— THE DATA —
--------

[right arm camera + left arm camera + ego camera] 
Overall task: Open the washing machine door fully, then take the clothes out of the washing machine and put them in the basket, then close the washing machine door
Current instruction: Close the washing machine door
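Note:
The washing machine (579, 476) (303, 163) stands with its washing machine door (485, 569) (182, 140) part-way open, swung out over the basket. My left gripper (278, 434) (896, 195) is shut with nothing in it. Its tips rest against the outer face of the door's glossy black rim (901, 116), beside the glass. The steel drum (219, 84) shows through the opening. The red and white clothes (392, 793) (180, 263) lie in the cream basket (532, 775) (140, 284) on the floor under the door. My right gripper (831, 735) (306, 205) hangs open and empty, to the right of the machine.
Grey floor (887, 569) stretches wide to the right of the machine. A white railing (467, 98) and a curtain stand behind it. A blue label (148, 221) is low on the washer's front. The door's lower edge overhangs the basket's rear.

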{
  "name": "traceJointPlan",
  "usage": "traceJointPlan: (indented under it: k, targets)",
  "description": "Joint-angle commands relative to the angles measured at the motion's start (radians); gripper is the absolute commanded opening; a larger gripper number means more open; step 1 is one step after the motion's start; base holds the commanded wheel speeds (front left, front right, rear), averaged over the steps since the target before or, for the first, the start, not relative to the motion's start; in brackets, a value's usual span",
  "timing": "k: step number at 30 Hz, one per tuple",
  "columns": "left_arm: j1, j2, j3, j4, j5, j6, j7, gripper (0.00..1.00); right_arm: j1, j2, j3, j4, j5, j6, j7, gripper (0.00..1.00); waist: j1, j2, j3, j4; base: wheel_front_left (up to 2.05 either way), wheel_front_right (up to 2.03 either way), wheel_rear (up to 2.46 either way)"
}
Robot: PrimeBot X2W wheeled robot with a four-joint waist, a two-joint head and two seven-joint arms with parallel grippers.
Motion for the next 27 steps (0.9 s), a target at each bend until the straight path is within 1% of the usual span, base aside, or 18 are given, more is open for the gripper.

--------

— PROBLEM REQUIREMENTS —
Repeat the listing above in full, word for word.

— TASK RESPONSE —
[right arm camera + left arm camera + ego camera] 
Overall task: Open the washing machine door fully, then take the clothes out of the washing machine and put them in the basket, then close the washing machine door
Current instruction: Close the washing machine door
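Note:
The washing machine (579, 476) (303, 163) stands with its washing machine door (485, 569) (182, 140) part-way open, swung out over the basket. My left gripper (278, 434) (896, 195) is shut with nothing in it. Its tips rest against the outer face of the door's glossy black rim (901, 116), beside the glass. The steel drum (219, 84) shows through the opening. The red and white clothes (392, 793) (180, 263) lie in the cream basket (532, 775) (140, 284) on the floor under the door. My right gripper (831, 735) (306, 205) hangs open and empty, to the right of the machine.
Grey floor (887, 569) stretches wide to the right of the machine. A white railing (467, 98) and a curtain stand behind it. A blue label (148, 221) is low on the washer's front. The door's lower edge overhangs the basket's rear.
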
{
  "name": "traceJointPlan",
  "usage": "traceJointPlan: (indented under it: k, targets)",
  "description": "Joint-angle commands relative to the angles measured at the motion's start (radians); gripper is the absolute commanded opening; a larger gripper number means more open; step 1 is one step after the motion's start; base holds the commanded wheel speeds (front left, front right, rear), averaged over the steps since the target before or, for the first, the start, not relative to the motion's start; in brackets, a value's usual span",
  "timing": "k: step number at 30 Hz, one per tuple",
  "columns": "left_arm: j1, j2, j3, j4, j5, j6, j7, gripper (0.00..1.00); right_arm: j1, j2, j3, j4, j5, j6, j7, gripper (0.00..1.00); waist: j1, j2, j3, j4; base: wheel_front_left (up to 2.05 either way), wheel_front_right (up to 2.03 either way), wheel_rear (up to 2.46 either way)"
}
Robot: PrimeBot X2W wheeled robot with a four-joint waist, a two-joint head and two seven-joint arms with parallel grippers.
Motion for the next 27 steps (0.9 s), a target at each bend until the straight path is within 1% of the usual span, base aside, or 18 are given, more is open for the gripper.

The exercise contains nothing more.